As anyone who has played with AI image generators will know, there is a skill to creating the right prompt. Wording matters, as does the level of detail given. There can also be an element of trial and error. It is rare, if seeking to realise a specific image, to get it right on a first go. Prompts are refined as the image gets closer to the desired outcome.
This step suggests skill and judgement is required. Under the old copyright standard, this may well have been enough to attribute copyright to the image. But this type of prompt development requires creativity; it involves the expression of an imaginative aim and is more than just a formulaic composition. In involving creativity, it meets the required threshold of originality.

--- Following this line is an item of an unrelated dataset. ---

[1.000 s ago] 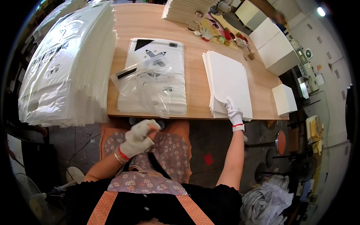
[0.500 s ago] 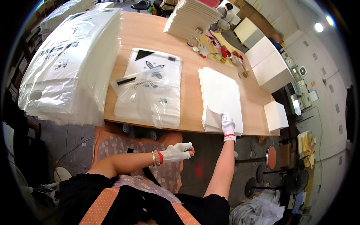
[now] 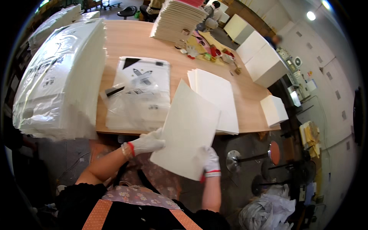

The approach of the US Copyright Office was therefore too restrictive and conservative in its approach to an emerging art form. For those who want it, at least in the UK, there is a path to granting protection for such AI generated images where the underlying creativity of the author as seen in the prompts is reflected in the AI generated image. That such an image might then be sharpened and tweaked using more traditional tools should not preclude protection. In this way, AI Images are to be seen not as created by a mysterious black box but by an artist using a tool of the trade. It might be that the scope of protection needs to be considered but this should not mean that the British courts use originality as a hurdle to avoid more difficult questions.